DESCRIPTION OF THE TASK: Using the material that follows, identify and copy each line with the string "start".

DATA EXTRACT:
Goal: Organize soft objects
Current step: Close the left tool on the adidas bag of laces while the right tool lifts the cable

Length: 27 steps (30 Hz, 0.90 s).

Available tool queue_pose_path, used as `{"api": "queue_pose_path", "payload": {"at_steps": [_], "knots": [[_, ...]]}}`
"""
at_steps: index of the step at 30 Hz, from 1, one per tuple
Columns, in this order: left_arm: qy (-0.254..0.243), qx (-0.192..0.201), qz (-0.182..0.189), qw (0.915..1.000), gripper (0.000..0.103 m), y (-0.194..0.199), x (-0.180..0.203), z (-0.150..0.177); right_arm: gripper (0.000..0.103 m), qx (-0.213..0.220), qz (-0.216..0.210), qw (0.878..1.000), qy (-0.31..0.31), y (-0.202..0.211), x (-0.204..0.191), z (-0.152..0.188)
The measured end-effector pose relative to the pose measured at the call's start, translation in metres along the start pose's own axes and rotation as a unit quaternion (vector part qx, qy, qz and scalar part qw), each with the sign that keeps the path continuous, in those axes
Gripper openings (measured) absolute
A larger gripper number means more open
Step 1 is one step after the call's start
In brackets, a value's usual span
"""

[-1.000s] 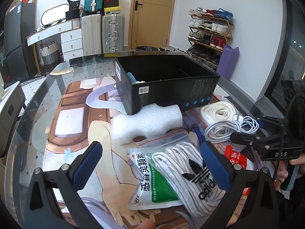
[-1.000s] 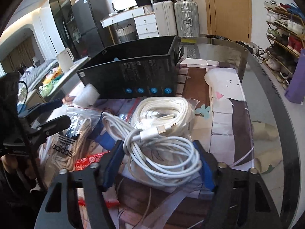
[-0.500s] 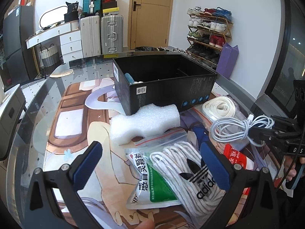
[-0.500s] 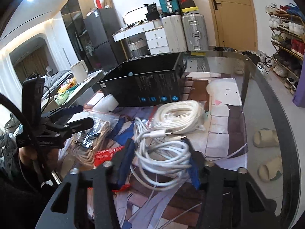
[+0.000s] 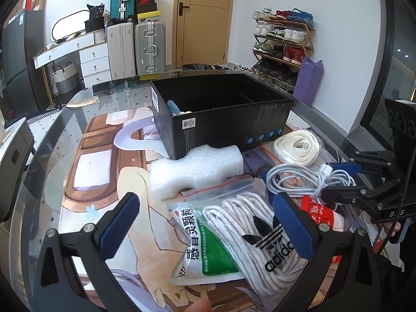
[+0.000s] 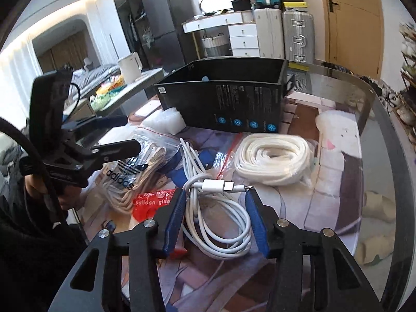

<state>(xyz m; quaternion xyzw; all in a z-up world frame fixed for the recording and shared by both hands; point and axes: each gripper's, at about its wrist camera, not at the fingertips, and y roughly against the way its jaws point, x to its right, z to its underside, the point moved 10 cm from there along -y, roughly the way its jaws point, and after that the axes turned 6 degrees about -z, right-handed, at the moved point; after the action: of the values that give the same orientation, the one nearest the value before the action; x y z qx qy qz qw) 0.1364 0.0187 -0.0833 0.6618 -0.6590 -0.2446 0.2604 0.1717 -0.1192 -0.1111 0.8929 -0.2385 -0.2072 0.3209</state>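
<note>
My right gripper (image 6: 214, 199) is shut on a coiled white charging cable (image 6: 215, 223) and holds it lifted above the table; the cable also shows in the left wrist view (image 5: 304, 179). My left gripper (image 5: 208, 213) is open and empty, above a bag of white adidas laces (image 5: 262, 236) and a green-and-white medicine sachet (image 5: 205, 247). A black open box (image 5: 223, 114) stands behind, with a white foam block (image 5: 197, 169) against its front. A bagged coil of cream rope (image 6: 273, 158) lies right of the box.
A red balloon-glue packet (image 6: 153, 204) lies beside the laces. The glass table edge (image 6: 384, 135) curves on the right. Suitcases, drawers and a shoe rack stand beyond the table.
My right gripper has closed on the white cable and lifted it up and back from the cream rope. The left gripper has stayed in place, open.
</note>
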Motion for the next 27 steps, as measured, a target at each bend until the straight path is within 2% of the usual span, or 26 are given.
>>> {"api": "queue_pose_path", "payload": {"at_steps": [9,15,23,27], "knots": [[0.004,-0.002,0.005,1.0,0.103,-0.001,-0.002,0.0,0.052,-0.013,0.05,0.996,0.068,0.003,0.005,-0.016],[0.003,-0.001,0.006,1.0,0.103,-0.001,-0.002,0.0,0.052,-0.053,0.028,0.989,0.138,-0.01,-0.011,-0.022],[0.002,-0.003,0.006,1.0,0.103,-0.001,-0.001,0.001,0.052,-0.106,0.013,0.978,0.179,-0.038,-0.011,-0.014],[0.002,-0.002,0.006,1.0,0.103,0.0,-0.001,0.001,0.046,-0.117,0.006,0.973,0.201,-0.044,-0.016,-0.006]]}}
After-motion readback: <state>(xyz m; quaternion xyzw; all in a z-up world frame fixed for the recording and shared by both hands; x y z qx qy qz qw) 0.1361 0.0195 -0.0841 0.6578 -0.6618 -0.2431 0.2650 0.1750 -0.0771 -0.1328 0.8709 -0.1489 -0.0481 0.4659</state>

WRITTEN RESPONSE:
The measured end-effector pose relative to the pose measured at the call's start, translation in metres along the start pose's own axes and rotation as a unit quaternion (vector part qx, qy, qz and scalar part qw), each with the sign that keeps the path continuous, in those axes
Step 1 is one step after the call's start

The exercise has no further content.